In the scheme, the upper part of the shell comprises a part of gas path pipeline, and the gas storage airbag and the exhaust channel are integrated on the upper part of the shell. Specifically, the outer edge of the sealing plate, the outer edge of the exhaust channel and the inner wall of the upper part of the shell form static seal in pairs. The sealing plate separates the air passage pipe in the upper portion of the housing from the air storage bag, which is defined by the upper side of the sealing plate, the outer side of the exhaust passage, and the inner side of the upper portion of the housing. When the back blowing is needed, the control system provides an electromagnetic valve action signal, the pulse electromagnetic valve is opened on the gas circuit pipeline outside the shell, compressed gas passes through the gas circuit pipeline, the gas storage air bag on the upper portion of the shell sequentially passes through the gas circuit pipeline on the lower portion of the sealing plate and the blowing channel on the upper portion of the filter element along the gas circuit pipeline, due to the difference of the gas pressure inside and outside the gas circuit pipeline, gas in the gas circuit pipeline gushes out, the instant expansion vibration blows off dust accumulated on the filter element, and powder materials fall back into a storage bin on the lower portion of the filter element from the filter. Because the exhaust channel is positioned above the air outlet of the air path pipeline, the exhaust channel does not need to be closed in the air blowing process, and the external air pressure is always equal to the air pressure in the filter element, so that the air blowing process is more sufficient. After the blowing is finished, the residual air rises again, passes through the blowing channel from the bottom of the filter element and is finally discharged by the exhaust channel. In this scheme, exhaust passage, gas storage gasbag and be used for the gas circuit pipeline integration of blowback integrative, compact structure, the volume is littleer and more laborsaving, more saves space, effectively reduces manufacturing cost.
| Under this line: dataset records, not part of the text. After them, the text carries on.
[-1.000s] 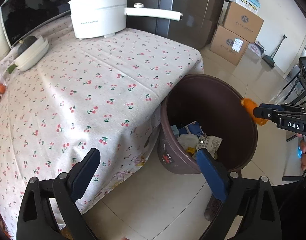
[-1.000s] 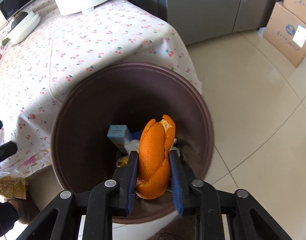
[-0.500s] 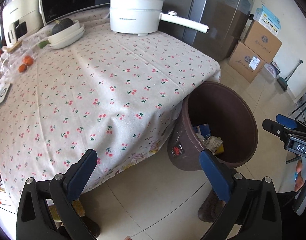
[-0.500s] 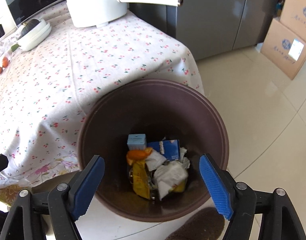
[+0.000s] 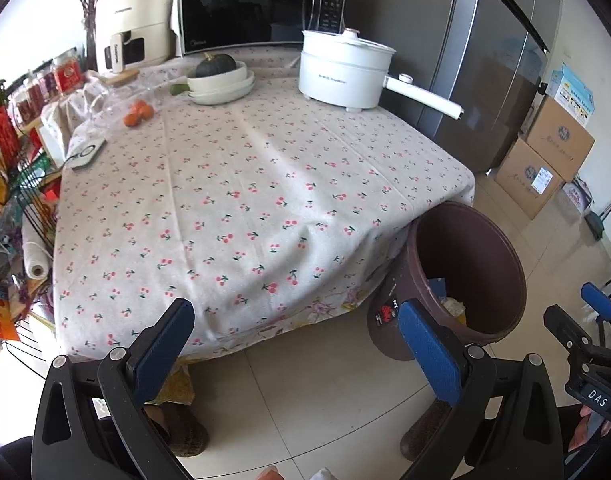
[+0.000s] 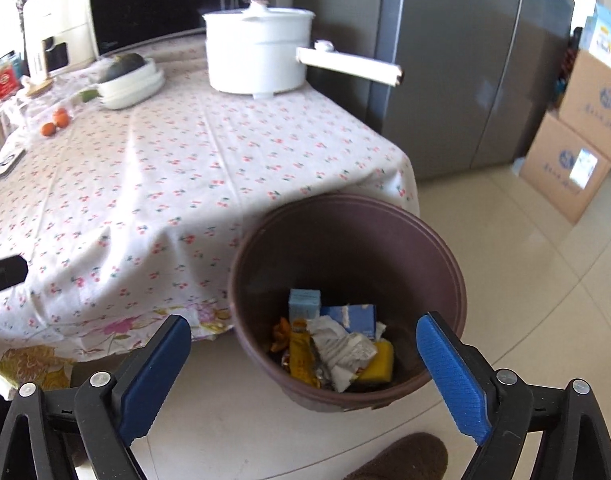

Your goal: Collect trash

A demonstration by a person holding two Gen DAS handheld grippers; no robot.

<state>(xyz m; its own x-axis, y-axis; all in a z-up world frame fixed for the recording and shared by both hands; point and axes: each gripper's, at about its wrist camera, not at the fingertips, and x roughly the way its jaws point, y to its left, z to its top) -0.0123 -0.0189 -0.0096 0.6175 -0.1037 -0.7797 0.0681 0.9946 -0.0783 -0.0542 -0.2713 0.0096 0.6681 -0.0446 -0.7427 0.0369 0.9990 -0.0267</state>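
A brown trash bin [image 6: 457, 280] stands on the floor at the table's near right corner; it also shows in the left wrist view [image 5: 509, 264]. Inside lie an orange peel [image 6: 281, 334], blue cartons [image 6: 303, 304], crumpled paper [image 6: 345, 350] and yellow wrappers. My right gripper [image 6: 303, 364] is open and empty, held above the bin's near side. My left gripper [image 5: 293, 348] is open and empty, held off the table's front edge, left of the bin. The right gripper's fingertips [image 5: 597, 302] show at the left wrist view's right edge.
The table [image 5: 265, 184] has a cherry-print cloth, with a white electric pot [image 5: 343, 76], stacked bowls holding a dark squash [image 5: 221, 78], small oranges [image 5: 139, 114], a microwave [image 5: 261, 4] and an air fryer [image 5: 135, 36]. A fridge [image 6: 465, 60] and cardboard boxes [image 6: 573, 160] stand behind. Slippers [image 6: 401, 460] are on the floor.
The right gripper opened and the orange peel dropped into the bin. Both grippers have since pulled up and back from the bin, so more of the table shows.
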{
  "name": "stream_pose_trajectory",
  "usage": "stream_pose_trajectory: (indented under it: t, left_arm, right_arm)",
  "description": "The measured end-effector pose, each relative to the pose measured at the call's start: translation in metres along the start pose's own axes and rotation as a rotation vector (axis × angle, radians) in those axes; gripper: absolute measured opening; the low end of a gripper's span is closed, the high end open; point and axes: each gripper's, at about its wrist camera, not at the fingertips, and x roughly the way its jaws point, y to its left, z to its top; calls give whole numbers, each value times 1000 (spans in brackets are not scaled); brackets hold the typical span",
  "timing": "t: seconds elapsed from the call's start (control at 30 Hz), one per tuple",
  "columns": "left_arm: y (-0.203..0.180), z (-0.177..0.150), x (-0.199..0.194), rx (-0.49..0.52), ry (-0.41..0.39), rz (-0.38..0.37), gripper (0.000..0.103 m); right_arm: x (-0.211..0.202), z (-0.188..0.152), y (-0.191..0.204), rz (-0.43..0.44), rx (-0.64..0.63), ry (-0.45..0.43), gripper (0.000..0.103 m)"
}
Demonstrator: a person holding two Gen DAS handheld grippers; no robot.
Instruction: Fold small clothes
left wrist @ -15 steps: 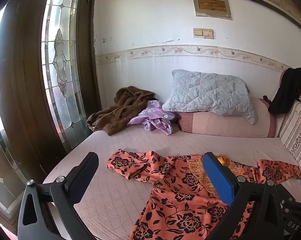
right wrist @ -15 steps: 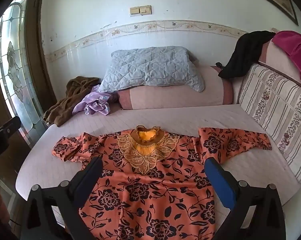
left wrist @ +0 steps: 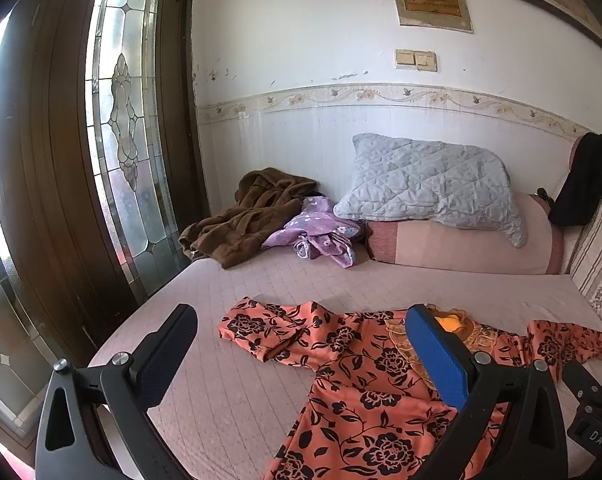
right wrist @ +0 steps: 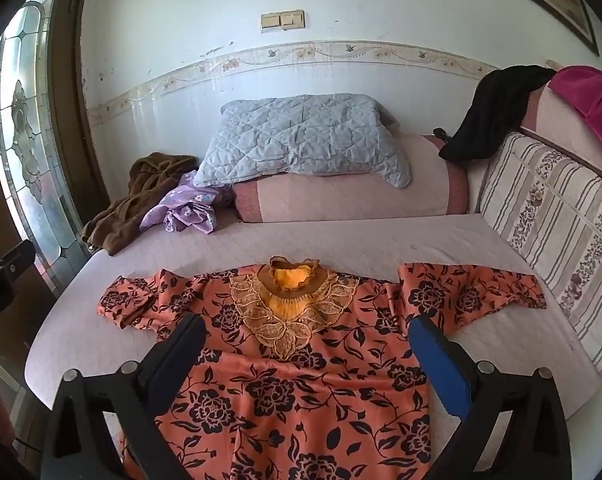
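An orange dress with black flowers [right wrist: 301,384] lies flat on the pink bed [right wrist: 341,240], front up, gold lace collar [right wrist: 293,304] toward the wall and both sleeves spread out. Its left sleeve [left wrist: 269,332] is partly folded on itself. My right gripper [right wrist: 305,364] is open and empty, hovering above the chest of the dress. My left gripper [left wrist: 301,344] is open and empty, above the left sleeve and shoulder of the dress [left wrist: 373,392].
A brown robe [left wrist: 253,216] and a purple garment [left wrist: 321,232] lie bunched at the back left. A grey quilted pillow [right wrist: 305,140] rests on a pink bolster [right wrist: 349,196]. A striped cushion [right wrist: 557,224], black cloth [right wrist: 493,112] and magenta cloth [right wrist: 593,96] are right. A glass-panelled door [left wrist: 113,152] stands left.
Both grippers have shifted very slightly; the dress lies as before.
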Motion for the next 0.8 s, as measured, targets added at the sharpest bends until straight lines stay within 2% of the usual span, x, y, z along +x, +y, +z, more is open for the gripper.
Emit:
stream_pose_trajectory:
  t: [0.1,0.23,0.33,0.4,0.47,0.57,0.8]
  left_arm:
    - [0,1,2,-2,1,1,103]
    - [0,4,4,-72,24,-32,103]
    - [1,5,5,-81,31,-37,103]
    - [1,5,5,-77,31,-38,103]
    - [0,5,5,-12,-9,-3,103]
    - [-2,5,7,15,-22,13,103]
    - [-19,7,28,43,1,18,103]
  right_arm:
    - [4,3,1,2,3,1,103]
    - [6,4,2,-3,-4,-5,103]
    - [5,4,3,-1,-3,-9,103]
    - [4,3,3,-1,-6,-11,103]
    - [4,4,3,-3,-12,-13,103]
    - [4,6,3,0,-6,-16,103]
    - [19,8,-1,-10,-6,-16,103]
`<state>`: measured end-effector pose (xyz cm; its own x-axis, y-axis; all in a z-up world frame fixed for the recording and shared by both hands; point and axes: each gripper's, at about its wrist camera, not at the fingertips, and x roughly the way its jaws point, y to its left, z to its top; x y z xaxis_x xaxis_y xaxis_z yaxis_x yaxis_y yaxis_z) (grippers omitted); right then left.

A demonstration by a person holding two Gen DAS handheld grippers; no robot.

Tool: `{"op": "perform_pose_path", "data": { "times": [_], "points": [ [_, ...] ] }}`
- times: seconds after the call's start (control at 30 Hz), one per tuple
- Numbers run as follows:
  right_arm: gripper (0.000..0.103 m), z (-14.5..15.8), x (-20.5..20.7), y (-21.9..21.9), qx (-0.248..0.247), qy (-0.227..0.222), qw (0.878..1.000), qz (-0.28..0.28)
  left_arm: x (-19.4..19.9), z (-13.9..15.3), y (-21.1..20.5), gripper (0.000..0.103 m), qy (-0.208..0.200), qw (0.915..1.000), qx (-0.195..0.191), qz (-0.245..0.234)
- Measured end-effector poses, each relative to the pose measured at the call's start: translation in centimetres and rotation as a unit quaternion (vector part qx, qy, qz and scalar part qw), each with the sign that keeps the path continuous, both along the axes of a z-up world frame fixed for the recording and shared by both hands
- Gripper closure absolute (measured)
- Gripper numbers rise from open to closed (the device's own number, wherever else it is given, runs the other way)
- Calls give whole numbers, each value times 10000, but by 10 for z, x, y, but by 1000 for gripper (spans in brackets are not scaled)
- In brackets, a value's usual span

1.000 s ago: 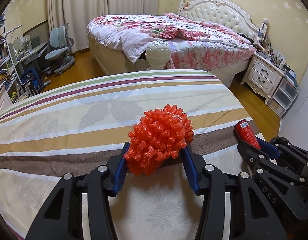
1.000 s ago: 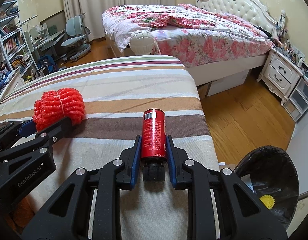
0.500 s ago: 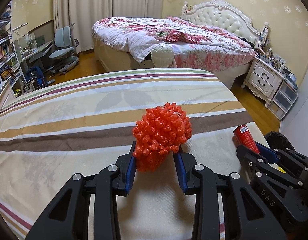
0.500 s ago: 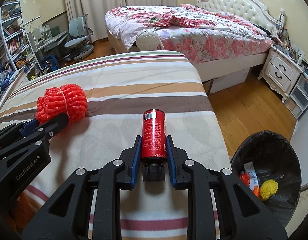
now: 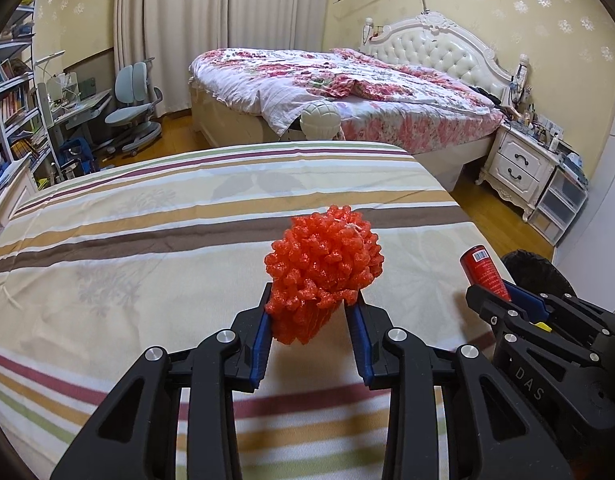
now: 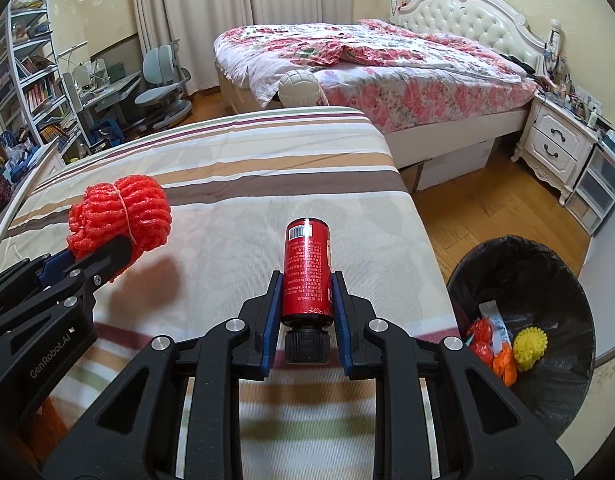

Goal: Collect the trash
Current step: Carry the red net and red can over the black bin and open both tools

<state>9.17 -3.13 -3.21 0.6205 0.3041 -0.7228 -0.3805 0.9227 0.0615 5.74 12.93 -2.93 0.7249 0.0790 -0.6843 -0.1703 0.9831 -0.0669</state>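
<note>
Item: two pieces of trash lifted, bin not yet reached.
Left gripper (image 5: 310, 316) pinches red foam netting (image 5: 325, 268), centre frame; right gripper (image 6: 306, 300) clamps red bottle (image 6: 307, 272) above striped bedspread (image 6: 235, 184). Next, likely: carry both over black bin (image 6: 547, 276), lower right, and release.

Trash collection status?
Done: yellow spiky ball and orange wrappers are in the black-lined trash bin. In hand: red foam net bundle in left gripper; red bottle in right gripper. Left: dropping both in.
</note>
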Motion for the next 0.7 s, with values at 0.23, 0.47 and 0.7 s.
{"op": "perform_pose_path", "data": {
  "times": [0.23, 0.47, 0.7],
  "points": [
    [80, 8, -19, -21, 75, -106, 9999, -112, -15, 4, -16, 68, -101, 9999, 16, -83],
    [80, 15, -36, -51, 116, -254, 9991, -327, -26, 12, -45, 68, -276, 9991, 63, -328],
    [80, 21, -46, -89, 137, -401, 9967, -699, -28, 14, -81, 68, -377, 9968, 113, -690]
  ]
}}
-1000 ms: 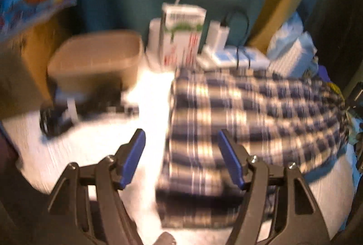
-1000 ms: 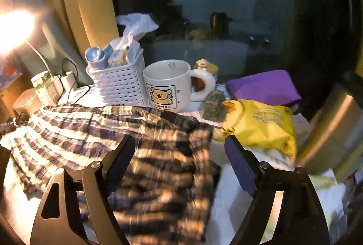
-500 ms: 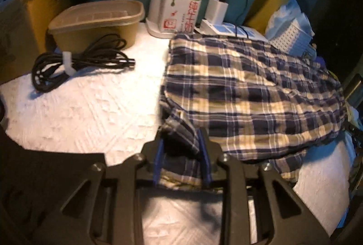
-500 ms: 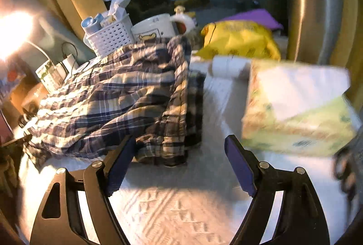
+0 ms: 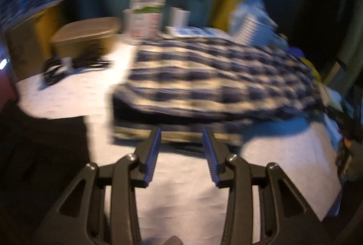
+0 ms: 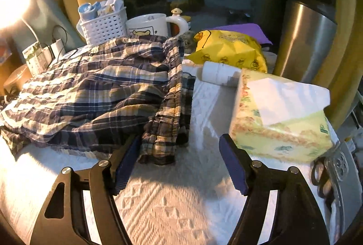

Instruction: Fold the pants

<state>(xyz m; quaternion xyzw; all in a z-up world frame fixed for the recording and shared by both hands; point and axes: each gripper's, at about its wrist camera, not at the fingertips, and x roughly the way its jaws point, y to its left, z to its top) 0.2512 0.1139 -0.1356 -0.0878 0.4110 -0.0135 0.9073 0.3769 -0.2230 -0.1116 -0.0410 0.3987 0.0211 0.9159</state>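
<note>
The plaid pants lie spread on the white textured cloth, legs folded over one another. In the blurred left wrist view my left gripper is open, its blue pads at the pants' near hem edge with nothing between them. In the right wrist view the pants lie bunched, waistband nearest. My right gripper is wide open, its left finger tucked against the waistband corner, its right finger beside the tissue box.
A tissue box, yellow bag, steel flask, mug and white basket crowd the right and back. A tan tub, black cable and carton stand at the back left. Scissors lie at right.
My left gripper, shut on the pants' hem corner half a second ago, has opened and let it go. My right gripper has moved closer to the waistband corner, still open.
</note>
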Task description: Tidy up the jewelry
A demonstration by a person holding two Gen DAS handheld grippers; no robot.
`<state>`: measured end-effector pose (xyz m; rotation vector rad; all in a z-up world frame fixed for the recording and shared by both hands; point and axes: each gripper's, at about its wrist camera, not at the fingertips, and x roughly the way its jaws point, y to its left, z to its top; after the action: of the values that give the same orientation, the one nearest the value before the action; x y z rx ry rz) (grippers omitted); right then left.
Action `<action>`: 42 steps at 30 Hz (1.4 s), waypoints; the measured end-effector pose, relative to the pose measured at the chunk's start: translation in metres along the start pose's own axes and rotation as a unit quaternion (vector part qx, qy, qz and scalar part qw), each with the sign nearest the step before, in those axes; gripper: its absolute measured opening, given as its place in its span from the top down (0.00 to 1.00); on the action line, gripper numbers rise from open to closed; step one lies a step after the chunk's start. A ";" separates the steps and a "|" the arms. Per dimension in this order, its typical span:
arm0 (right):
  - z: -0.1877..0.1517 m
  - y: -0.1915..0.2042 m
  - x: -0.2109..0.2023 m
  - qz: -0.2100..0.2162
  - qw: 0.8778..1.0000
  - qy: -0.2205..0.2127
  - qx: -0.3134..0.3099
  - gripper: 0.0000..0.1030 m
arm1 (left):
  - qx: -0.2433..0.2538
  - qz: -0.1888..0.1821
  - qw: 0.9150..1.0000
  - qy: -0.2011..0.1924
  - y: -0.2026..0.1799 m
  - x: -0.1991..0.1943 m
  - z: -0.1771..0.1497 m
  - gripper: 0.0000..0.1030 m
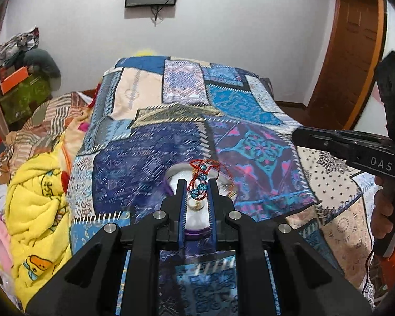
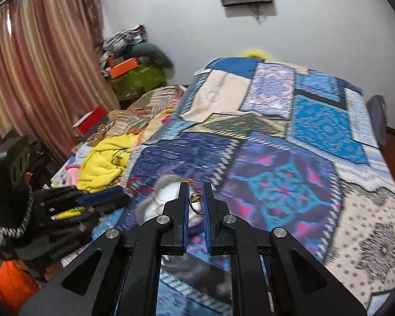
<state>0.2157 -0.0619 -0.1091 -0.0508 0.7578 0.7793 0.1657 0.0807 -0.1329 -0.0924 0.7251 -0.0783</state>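
My left gripper (image 1: pixel 197 185) is shut on a red cord bracelet with blue beads (image 1: pixel 200 177) and holds it over a white dish with a purple rim (image 1: pixel 194 220) on the patchwork bedspread. A small gold piece lies in the dish below. My right gripper (image 2: pixel 195 190) is shut on a gold ring (image 2: pixel 195 202) just right of the same dish (image 2: pixel 160 200). The right gripper also shows in the left wrist view (image 1: pixel 297 137), and the left gripper shows at the left of the right wrist view (image 2: pixel 113 197).
The blue patchwork bedspread (image 1: pixel 223 105) covers the bed. A yellow blanket (image 1: pixel 36 202) and piled clothes lie to the left. Boxes (image 1: pixel 18 89) stand in the far corner, a wooden door (image 1: pixel 355 52) at right, curtains (image 2: pixel 34 73) at left.
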 end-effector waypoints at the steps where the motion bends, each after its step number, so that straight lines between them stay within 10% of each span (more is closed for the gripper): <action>1: 0.001 0.004 0.004 0.003 1.000 0.003 -0.003 0.92 | -0.002 -0.001 1.000 0.003 0.002 0.001 -0.001 0.87; 29: 0.003 0.033 0.076 0.022 0.996 0.084 -0.031 0.91 | 0.004 -0.013 0.999 0.047 0.009 0.037 -0.020 0.87; 42: 0.016 0.038 0.022 -0.002 0.999 0.021 -0.033 0.70 | 0.004 -0.003 1.000 0.025 0.007 0.015 -0.014 0.71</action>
<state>0.2110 -0.0156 -0.1029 -0.1277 0.7707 0.8018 0.1682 0.0854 -0.1541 -0.0857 0.7747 -0.0885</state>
Meanwhile, the relative position of the exhaust channel and the blowing pipeline can effectively clean dust attached to the surface of the filter element, and the service life of the filter element is prolonged.

In one possible embodiment, the air storage bladder is connected to an external air source through an air inlet hole formed in the upper portion of the housing, and the external air source charges the air storage bladder with compressed air.

In one possible embodiment, the upper and lower portions of the housing are securely sealed by a fastener, which may be a clamp.

In one possible embodiment, the exhaust channel protrudes from the upper part of the housing to form an air outlet, so that the residual air is exhausted from the interior of the housing to the exterior of the housing.

In a possible embodiment, in order to increase the volume of the air storage bag with a constant volume of the housing, the lower end surface of the sealing plate is located at the same level as the lower end surface of the exhaust passage.

In one possible embodiment, the filter element is any one of a polyester filter element, a paper filter element, a membrane-coated filter element, a metal filter element, a ceramic filter element, a sintered filter element, and a melt-blown filter element.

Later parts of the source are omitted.